Une proposition de loi autorisant les pharmaciens à réaliser et interpréter des tests rapides fait débat

Une proposition de loi de l'Open Vld visant à permettre aux pharmaciens de pratiquer et d’interpréter des tests diagnostiques rapides (POCT) soulève de vives inquiétudes . Le Pr Stan Politis, président du Groupement belge des spécialistes (GBS) rappelle : « L’officine n’est pas un cabinet de consultation, et le pharmacien n’est pas un clinicien. »

Le texte déposé par Irina De Knop, avec le soutien d’Alexia Bertrand et de Vincent Van Quickenborne, vise à encadrer l’usage et le remboursement des "point of care testing" ou POCT en dehors du milieu hospitalier. Il prévoit que ces tests rapides puissent être réalisés non seulement dans les hôpitaux, mais aussi chez les généralistes, en maisons de repos et – élément marquant – en pharmacie.

Les auteurs du projet reconnaissent la valeur ajoutée des POCT pour les soins de première ligne. Ces tests permettent d’obtenir rapidement des résultats et de faciliter l’accès aux soins, un avantage déjà observé dans le milieu hospitalier. Étendre leur utilisation en dehors de l' hôpital – est logique, à condition que ces tests soient pratiqués par des médecins ou par des infirmiers sous supervision médicale, garantissant une qualité équivalente à celle des hôpitaux.

Pour le Pr Politis, c’est l’article 4 du projet de loi ( voir le projet en fin d'article ) qui pose problème. Ce passage prévoit que les pharmaciens puissent, sans prescription médicale, prélever des échantillons, réaliser les tests et en interpréter les résultats. L’exposé des motifs précise qu’il s’agit de POCT qui seraient autorisés à être pratiqués et interprétés par les pharmaciens selon une future nomenclature.

Interpréter ne se résume pas à lire un résultat
« Lire un résultat n’est pas l’interpréter. Une interprétation sans contexte clinique n’a aucune valeur ajoutée pour le patient », prévient Stan Politis. Il donne un exemple : un thermomètre peut indiquer une température élevée chez un enfant, mais seul un médecin peut évaluer s’il s’agit d’un symptôme bénin ou d’un problème plus grave. Pour lui, une interprétation médicale correcte exige du contexte, de l’expérience et un raisonnement clinique – des éléments qui relèvent de la pratique médicale, et non d’une officine.

Les préoccupations du GBS ne sont pas uniquement théoriques. Dans le texte du projet, il est mentionné : « Dans certains cas, un diagnostic complet pourra être posé immédiatement, et un traitement initié ou adapté. » Selon Politis, cela réduit dangereusement le parcours diagnostique à une simple formalité, en dissociant le test d’une évaluation médicale.

Un rapport du Conseil néerlandais pour la santé publique , intitulé "‘Iedereen bijna ziek’" (Presque tout le monde malade) , mettait récemment en garde contre les risques accrus de faux positifs et de faux négatifs associés à la généralisation des diagnostics. Cette expansion pourrait favoriser une surconsommation de soins, avec des conséquences économiques et sociétales potentiellement insoutenables.

Des questions éthiques et déontologiques
Le projet de loi soulève également des inquiétudes sur le plan éthique et déontologique. « L’officine est et reste un espace commercial. Si celui qui pratique le test est aussi le vendeur de médicaments ou de produits de santé, le risque de conflits d’intérêts est réel », souligne Politis.
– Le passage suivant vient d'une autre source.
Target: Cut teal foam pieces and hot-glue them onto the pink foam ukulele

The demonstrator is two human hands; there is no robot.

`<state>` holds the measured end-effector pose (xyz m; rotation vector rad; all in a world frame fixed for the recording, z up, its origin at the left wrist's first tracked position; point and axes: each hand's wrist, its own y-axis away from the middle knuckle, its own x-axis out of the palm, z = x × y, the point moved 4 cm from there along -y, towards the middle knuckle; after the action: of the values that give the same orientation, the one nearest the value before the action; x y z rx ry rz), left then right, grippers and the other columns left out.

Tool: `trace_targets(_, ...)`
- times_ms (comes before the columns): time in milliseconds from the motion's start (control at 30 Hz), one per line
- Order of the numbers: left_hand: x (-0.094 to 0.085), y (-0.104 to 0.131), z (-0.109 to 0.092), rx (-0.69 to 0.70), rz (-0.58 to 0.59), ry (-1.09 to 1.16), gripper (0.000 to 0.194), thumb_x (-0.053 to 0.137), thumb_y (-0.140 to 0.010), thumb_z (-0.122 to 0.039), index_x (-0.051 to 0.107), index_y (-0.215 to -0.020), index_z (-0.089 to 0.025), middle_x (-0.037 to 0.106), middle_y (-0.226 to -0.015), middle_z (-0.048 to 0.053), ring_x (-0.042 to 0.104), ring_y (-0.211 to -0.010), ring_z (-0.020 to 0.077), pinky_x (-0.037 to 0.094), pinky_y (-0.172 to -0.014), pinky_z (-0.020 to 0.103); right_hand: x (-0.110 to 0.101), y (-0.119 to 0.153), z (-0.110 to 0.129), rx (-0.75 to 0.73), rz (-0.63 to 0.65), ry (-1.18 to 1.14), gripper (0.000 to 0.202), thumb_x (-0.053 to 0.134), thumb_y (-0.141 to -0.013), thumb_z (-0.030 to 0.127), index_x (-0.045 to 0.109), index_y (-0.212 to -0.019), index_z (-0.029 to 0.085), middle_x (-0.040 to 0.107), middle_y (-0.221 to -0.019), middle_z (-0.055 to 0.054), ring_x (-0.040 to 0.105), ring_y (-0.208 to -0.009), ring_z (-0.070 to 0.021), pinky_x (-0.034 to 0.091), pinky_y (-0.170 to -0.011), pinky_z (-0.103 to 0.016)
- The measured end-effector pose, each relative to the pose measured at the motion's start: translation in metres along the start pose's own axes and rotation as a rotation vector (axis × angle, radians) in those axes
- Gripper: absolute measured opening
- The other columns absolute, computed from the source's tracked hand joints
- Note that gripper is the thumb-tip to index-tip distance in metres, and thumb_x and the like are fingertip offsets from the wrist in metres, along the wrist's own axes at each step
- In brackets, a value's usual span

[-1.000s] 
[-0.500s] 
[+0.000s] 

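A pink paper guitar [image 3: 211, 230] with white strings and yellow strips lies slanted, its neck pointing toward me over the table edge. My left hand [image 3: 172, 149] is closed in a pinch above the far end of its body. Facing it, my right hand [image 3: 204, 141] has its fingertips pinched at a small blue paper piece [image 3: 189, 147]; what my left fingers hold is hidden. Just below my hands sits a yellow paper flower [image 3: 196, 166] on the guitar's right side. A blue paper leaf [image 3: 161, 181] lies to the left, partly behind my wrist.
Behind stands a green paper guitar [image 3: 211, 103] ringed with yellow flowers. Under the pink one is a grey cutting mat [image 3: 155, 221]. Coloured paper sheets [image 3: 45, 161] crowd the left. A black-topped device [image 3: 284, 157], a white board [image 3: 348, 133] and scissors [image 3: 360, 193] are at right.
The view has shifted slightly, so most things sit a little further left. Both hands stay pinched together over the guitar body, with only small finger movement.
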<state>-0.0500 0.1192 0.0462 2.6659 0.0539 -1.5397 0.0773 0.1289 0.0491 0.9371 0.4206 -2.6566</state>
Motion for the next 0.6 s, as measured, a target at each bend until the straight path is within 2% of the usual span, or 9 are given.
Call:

Actuellement, l’article 34 de la déontologie médicale garantit une séparation stricte entre le prescripteur et le dispensateur, écartant ainsi le risque de biais commercial. Dans un cabinet médical, l’interprétation des résultats est indépendante de la vente. Cette séparation pourrait disparaître si les POCT sont institutionnalisés en pharmacie.

Le président du GBS précise qu’il reconnaît la valeur globale du projet. Étendre l’accès aux POCT aux généralistes et aux infirmiers, sous contrôle médical, est un progrès. « Mais il faut retirer l’article 4. Sans cet article, le projet conserve sa cohérence, sa qualité et sa sécurité pour le patient, tout en maintenant une répartition claire des responsabilités professionnelles. »

Collaborer dans le respect des compétences
Pour Stan Politis, il ne faut pas perdre de vue le rôle central de la responsabilité clinique. Les POCT ont leur place dans les soins, mais uniquement comme prolongement de la pratique médicale, pas comme simple outil commercial dans les pharmacies. « La technologie peut accélérer la prise en charge, mais elle ne doit pas la remplacer. Travaillons ensemble dans le respect des compétences de chacun, plutôt que de déplacer les responsabilités par commodité ou idéologie », conclut-il.